Semua terasa baik-baik saja, namun tidak dengan berakhirnya.
---------------------------
Suara lembut itu mulai membangunkan seisi rumah “Ayo bangun kita mau pergi.” Itu suara seorang wanita yang berumur 40 tahun an.
“Emm iya iya ma” kata ku yang sudah bangun dengan serak dan tenggorokan yang tak enak.
“Kenapa tenggorokan mu sakit?” tanya wanita yang merupakan ibuku itu dengan tegas mungkin ia marah karena semalam aku minum 3 gelas es teh.
Aku hanya mengagguk sambil tetap di kasur.
“Makanya kalo udah udah bilangin jangan ngeyel” ucap ibuku.
“Iya iya ma “ kataku yang sudah mulai bangun dari kasur.
“Ya udah mandi dulu sana terus minum obat yang kemarin” perintah ibuku.
Aku memang baru sembuh batuk kemarin dan malah minum 3 gelas es teh saat malam. Jangan lupakan aku biasanya saat batuk sering lemas bahkan hanya karna batuk bisa sering pingsan.
“Iya cantik” kataku sambil berlalu dan menunjukan ibu jari.
Aku dan keluargaku sudah siap untuk pergi ke bandara diantar supir keluargaku.
“Terima kasih pak” ucap ku saat turun dari mobil karena sudah sampai.
“Iya non, sama-sama “ kata pria tadi sambil tertawa kecil.
Setelah semua keluargaku mengucapkan terima kasih dan turun dari mobil aku pergi ketoilet sebentar bersama mama dan adikku. Aku hanya punya 1 adik laki-laki, ia baru berusia 7 tahun.
5 jam kemudian aku sudah sampai di kota tujuan. Disana ada villa, pantai, hotel, pusat perbelanjaan, dan lainnya. Aku dan teman-teman mamaku memilih tinggal di hotel bintang 5. Aku kesini memang untuk menemani mama karena dia mau bertemu teman-temannya.

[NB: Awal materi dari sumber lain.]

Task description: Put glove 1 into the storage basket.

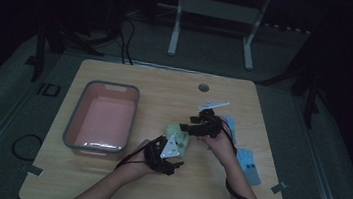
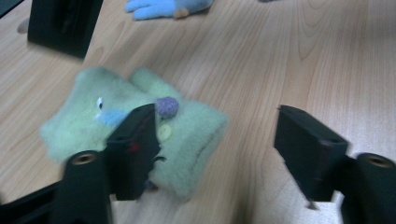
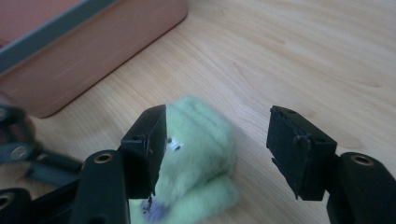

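Observation:
A pale green fuzzy sock [image 1: 179,134] lies folded at the middle of the wooden table [image 1: 166,85]. In the left gripper view the green sock [image 2: 196,130] shows a purple button, a green button and a blue patch. My left gripper [image 2: 215,116] is open, its left jaw over the sock's middle, with nothing gripped. My right gripper [image 3: 217,114] is also open just above the green sock [image 3: 205,140], whose right edge lies in the gap. In the high view the left gripper [image 1: 169,165] is just in front of the sock and the right gripper [image 1: 186,128] just behind it.
A pink bin [image 1: 73,133] with a grey rim stands to the left, and its wall [image 3: 93,60] is near the sock. Light blue fabric pieces [image 1: 248,165] lie at the right, one blue piece [image 2: 163,7] beyond the sock. A white flat item [image 1: 214,105] lies farther back.

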Demonstrator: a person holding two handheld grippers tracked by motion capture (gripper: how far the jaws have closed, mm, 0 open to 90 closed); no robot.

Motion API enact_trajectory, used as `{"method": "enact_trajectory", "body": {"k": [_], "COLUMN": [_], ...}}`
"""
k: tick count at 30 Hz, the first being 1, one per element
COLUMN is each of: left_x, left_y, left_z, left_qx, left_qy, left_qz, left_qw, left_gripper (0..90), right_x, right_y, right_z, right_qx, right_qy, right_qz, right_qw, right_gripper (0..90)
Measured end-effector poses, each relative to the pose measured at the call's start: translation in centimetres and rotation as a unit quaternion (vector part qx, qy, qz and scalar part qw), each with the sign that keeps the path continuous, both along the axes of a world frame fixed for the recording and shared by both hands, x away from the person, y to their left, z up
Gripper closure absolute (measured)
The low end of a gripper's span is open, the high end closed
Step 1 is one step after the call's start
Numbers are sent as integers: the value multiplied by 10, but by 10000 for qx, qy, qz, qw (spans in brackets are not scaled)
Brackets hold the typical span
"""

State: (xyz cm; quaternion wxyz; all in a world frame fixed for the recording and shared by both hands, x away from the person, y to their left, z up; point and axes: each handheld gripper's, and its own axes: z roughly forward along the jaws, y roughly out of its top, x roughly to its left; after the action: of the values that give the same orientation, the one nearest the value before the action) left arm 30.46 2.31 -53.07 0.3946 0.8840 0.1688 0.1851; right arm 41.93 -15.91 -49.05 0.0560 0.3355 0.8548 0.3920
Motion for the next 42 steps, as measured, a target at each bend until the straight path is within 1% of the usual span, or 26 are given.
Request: {"method": "enact_trajectory", "body": {"k": [2,3,5,6,7,9,14,16,17,18,19,21,23,26,27,28,29,30,31,32,33,34,35,36,37,42], "left_x": [3,4,5,6,6,7,8,9,9,9,9,10,11,9,8,7,7,7,7,8,8,11,14,14,15,17], "left_y": [-1,-2,-3,-3,-3,-3,-3,-2,-2,-2,-1,-2,-2,-5,-7,-8,-8,-11,-12,-13,-13,-12,-11,-11,-11,-11], "left_z": [-1,-2,-5,-8,-10,-14,-18,-18,-18,-19,-19,-19,-20,-23,-24,-23,-23,-23,-23,-23,-23,-19,-18,-18,-16,-6], "left_qx": [120,171,348,381,426,602,644,620,620,744,733,781,805,1083,1184,1256,1256,1449,1534,1572,1572,1405,1307,1307,1268,1308], "left_qy": [-43,-57,-153,-153,-148,-122,-88,-27,-27,-114,-105,-149,-173,-436,-512,-552,-552,-711,-782,-821,-821,-629,-536,-536,-457,-266], "left_qz": [-15,-27,-5,-22,-29,-58,-54,-52,-52,-66,-62,-51,-62,-124,-160,-173,-173,-157,-148,-110,-110,0,32,32,56,95], "left_qw": [9999,9998,9993,9992,9990,9981,9979,9981,9981,9971,9972,9968,9966,9931,9915,9904,9904,9868,9850,9841,9841,9881,9900,9900,9909,9910], "left_gripper": [351,383,397,423,422,424,435,447,462,462,491,521,530,532,524,520,522,522,584,620,676,676,737,745,753,763], "right_x": [5,7,11,12,13,15,17,17,17,17,17,18,18,18,18,19,19,19,19,18,18,18,17,17,17,16], "right_y": [5,8,12,13,14,16,19,19,19,19,20,20,19,18,18,18,18,18,18,19,19,20,20,20,20,19], "right_z": [-7,-11,-19,-23,-27,-34,-45,-47,-47,-48,-51,-53,-54,-57,-57,-57,-57,-56,-55,-54,-54,-53,-51,-51,-49,-45], "right_qx": [-25,-67,-89,-123,-118,-124,-259,-263,-263,-285,-377,-314,-245,-91,-71,-72,-72,-85,-111,-121,-121,-130,-81,-81,-24,26], "right_qy": [104,147,276,336,414,528,663,729,729,789,895,963,1025,1131,1163,1170,1170,1187,1225,1217,1217,1209,1201,1201,1222,1224], "right_qz": [24,52,106,108,113,114,126,139,139,178,267,276,275,303,315,324,324,334,347,347,347,347,289,289,238,208], "right_qw": [9999,9999,9995,9993,9990,9985,9974,9969,9969,9963,9949,9945,9940,9931,9927,9926,9926,9923,9918,9919,9919,9920,9923,9923,9922,9923], "right_gripper": [380,379,379,379,379,379,364,372,372,373,372,407,416,495,504,511,511,529,580,604,604,626,670,670,686,699]}}
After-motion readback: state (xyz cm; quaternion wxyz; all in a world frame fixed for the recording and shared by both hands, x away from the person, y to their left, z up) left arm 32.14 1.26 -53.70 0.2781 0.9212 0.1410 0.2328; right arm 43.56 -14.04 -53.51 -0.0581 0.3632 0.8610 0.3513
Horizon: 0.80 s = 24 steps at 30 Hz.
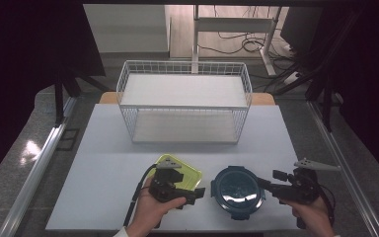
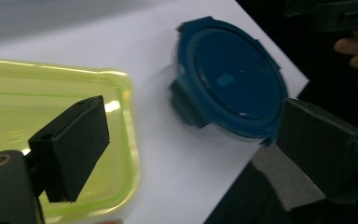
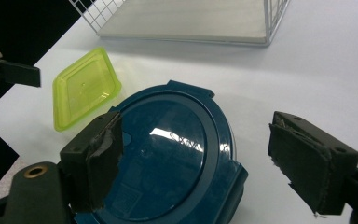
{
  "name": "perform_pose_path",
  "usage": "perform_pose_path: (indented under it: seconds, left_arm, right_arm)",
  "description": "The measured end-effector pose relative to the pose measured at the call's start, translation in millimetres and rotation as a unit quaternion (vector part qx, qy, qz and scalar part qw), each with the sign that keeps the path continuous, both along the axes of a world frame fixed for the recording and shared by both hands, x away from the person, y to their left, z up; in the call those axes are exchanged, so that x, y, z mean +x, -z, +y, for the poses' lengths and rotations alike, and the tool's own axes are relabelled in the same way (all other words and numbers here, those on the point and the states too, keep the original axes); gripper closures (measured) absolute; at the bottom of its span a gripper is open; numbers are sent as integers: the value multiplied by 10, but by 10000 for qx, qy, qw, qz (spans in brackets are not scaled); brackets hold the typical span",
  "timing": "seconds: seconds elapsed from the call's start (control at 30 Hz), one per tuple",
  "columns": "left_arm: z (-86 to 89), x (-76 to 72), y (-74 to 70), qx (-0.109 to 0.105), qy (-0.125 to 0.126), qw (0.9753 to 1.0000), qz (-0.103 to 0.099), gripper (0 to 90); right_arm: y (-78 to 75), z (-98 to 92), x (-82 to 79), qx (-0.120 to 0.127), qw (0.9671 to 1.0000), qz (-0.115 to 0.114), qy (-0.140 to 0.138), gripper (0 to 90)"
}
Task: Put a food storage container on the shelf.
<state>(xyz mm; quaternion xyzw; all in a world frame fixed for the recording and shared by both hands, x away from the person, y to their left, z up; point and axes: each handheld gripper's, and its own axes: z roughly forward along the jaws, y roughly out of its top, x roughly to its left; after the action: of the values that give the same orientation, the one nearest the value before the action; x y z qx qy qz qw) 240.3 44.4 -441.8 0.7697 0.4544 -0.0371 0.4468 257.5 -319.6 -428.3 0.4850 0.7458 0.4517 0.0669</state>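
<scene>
Blue round container (image 1: 237, 191), lid clipped on, sits low and right of centre in the high view, close to the near edge of the white table (image 1: 103, 143). In the right gripper view it takes up the lower middle of the frame, light glaring off its lid, with one locking tab jutting at the top and another at the lower right. The right gripper (image 1: 265, 184) points at it from the right with its jaws spread wide; in that gripper's own view they stand either side of the lid, clasping nothing. Whether the jaw tips touch the container's rim I cannot quite tell from the high view.

Just to the left of the container lies a lime-green rectangular lid (image 1: 181, 171), flat on the table and set a little askew. The left gripper (image 1: 192, 195) hangs over its near corner, a hand (image 1: 150, 210) wrapped round the body, jaws likewise parted and holding nothing. In the left gripper view the green lid fills the left side and the blue container sits upper right, a strip of bare table between them.

Farther back, across the upper middle of the high view, stands a white wire basket (image 1: 183, 101) with a pale shelf board inside it, well apart from both grippers.
</scene>
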Motion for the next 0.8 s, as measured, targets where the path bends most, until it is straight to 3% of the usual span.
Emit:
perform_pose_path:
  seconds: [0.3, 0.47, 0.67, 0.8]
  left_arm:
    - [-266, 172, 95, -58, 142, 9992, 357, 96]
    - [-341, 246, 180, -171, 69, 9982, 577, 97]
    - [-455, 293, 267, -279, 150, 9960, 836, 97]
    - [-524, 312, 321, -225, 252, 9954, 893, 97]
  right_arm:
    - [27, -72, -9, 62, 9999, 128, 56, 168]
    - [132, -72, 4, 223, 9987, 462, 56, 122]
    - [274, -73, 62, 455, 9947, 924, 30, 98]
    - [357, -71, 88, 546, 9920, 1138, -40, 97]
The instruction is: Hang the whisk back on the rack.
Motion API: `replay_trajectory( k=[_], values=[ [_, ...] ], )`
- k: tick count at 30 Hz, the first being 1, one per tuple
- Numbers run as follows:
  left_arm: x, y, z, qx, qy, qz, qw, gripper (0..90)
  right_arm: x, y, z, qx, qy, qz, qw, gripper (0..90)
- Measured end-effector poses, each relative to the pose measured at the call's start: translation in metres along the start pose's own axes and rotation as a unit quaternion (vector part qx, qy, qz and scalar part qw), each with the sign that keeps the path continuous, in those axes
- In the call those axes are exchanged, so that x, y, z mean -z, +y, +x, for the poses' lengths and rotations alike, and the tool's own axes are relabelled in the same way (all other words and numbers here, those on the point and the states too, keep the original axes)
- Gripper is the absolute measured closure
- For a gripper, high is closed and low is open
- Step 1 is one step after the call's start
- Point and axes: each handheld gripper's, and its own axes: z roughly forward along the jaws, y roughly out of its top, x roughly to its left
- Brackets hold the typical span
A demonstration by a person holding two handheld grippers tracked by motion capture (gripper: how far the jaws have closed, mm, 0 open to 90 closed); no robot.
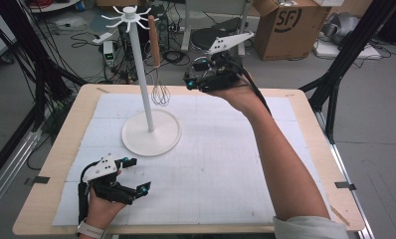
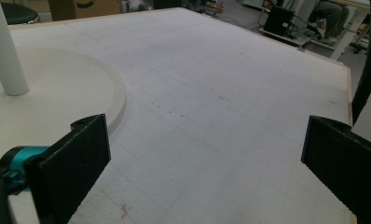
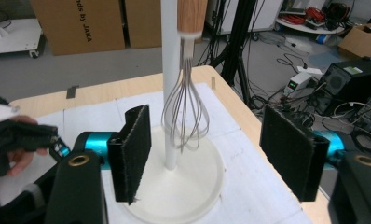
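Whisk (image 3: 185,109) on white stand (image 1: 150,133) before right tool (image 3: 207,154) (jaws spread), left tool (image 1: 136,175) likewise released, well apart.

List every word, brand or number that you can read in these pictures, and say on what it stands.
"SF": on the cardboard box on the floor, high view.
"ds by JAKA", start cut off: on the brown carton, right gripper view.
Green digits on the small meter: too small to read.

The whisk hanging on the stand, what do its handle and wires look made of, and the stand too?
Whisk: handle looks like wood, brown with visible grain; wires look like thin shiny metal. Stand: smooth matte white, probably plastic or painted metal; the look leaves that open.
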Motion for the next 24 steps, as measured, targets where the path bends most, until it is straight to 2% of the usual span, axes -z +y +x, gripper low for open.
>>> replay_trajectory(
  k=[3, 6, 11, 18, 24],
  values=[
    [0.0, 0.0, 0.0, -0.001, 0.0, 0.0, 1.0, 1.7, 0.011, -0.011, 0.001, 0.001, -0.015, -0.004, 0.9999, 29.4],
    [0.0, 0.0, 0.0, 0.0, 0.001, 0.0, 1.0, 1.7, 0.024, -0.022, 0.0, -0.012, -0.016, -0.027, 0.9995, 27.7],
    [-0.002, 0.0, -0.001, 0.001, -0.001, 0.0, 1.0, 1.7, 0.042, -0.04, -0.002, -0.026, -0.019, -0.042, 0.9986, 21.0],
    [-0.002, 0.0, -0.001, 0.001, -0.001, 0.001, 1.0, 1.7, 0.055, -0.067, 0.001, -0.042, -0.014, -0.028, 0.9986, 15.5],
    [-0.002, 0.0, -0.001, 0.0, 0.0, 0.0, 1.0, 1.7, 0.064, -0.089, 0.005, -0.052, -0.01, -0.032, 0.9981, 13.8]
  ],
)
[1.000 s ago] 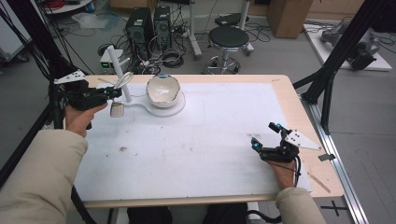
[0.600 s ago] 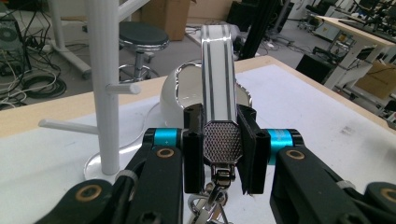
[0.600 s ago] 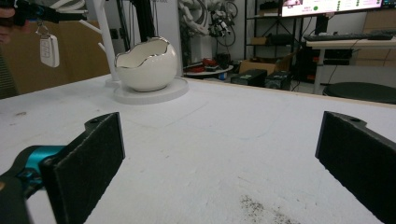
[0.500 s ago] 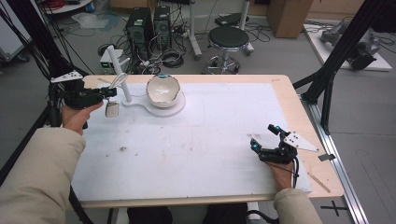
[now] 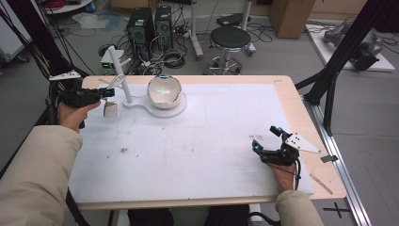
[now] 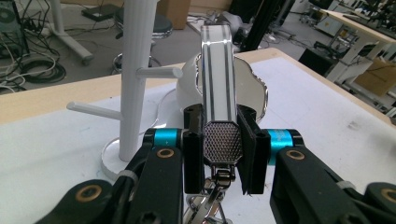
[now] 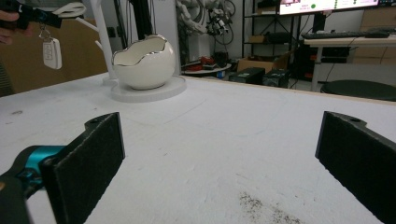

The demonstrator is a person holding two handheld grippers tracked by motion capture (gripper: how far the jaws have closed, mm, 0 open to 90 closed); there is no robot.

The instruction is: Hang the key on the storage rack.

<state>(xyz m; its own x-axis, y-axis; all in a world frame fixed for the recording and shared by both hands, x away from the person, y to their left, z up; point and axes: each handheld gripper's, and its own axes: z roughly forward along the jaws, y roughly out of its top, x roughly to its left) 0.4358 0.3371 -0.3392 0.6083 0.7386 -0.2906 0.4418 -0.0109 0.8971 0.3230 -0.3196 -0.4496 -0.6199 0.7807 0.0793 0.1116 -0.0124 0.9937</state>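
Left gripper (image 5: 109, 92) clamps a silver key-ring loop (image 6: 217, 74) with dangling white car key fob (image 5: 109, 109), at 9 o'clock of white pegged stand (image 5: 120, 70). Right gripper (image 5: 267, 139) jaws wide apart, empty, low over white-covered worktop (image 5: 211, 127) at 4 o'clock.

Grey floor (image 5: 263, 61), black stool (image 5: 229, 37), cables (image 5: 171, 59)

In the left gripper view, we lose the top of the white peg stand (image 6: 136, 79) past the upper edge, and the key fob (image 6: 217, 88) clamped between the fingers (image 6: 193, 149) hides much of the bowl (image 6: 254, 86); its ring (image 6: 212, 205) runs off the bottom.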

“Kamu tidur aja dulu” titah mama padaku.
“Ga, ga aku mau jalan-jalan” tolakku.
“Ga usah aneh-aneh, lagi sakit aja kok masih ngeyel” ucap mama ku.
“Aku ga sakit mama cantik” kata ku merayu.
“Ya boleh jalan-jalan kan” lanjutku.
“Jangan sampai ke pantai nya” ingat mama padaku.
“Iya” kata tersenyum lalu keluar kamar. Aku datang ke kamar adik dan papa ku “Heh mau ikut ga” ajakku pada adik.
“Ga dulu” tolak dia.
“Emang tau mau kemana” tanya ku meremehkan.
“Enggak” jawab dia lagi sambil terus melihat tabletnya.
“Jalan-jalan” ucapku antusias.
“Ga dulu capek” tolak dia dengan alasan. Aku hanya berdecak sambil mengacungkan ibu jari. Aku melihat papaku yang keluar dari kamar mandi.
“Mau kemana kak?” tanya nya.
“Ke US” jawabku asal.
“Bye” lanjutku dengan antusias.
“Enggak tadi dia mau jalan-jalan” kata adiku di kamar.
Papa hanya tertawa melihat kelakuan anaknya, itu bukanlah hal yang aneh bagi ku. Aku sudah sering seperti itu.
Aku berjalan-jalan sampai ke pantainya dan di sana ada kolam lompat indah yang kosong. Aku pun berlari pelan di sekitarnya namun tiba-tiba aku terpeleset dan jatuh. Aku panik aku tidak bisa berenang. Aku hanya menendang-nendang kaki agar tetap bisa mengambang, tetap tidak ada orang. Kaki sudah lelah, aku pun berdoa agar dosa ku dihapuskan dan masuk dalam air dengan tenang.
Itulah akhir dari Jumatku. Dimulai dengan indah namun tidak berakhirnya. Aku senang bisa pergi dengan tenang.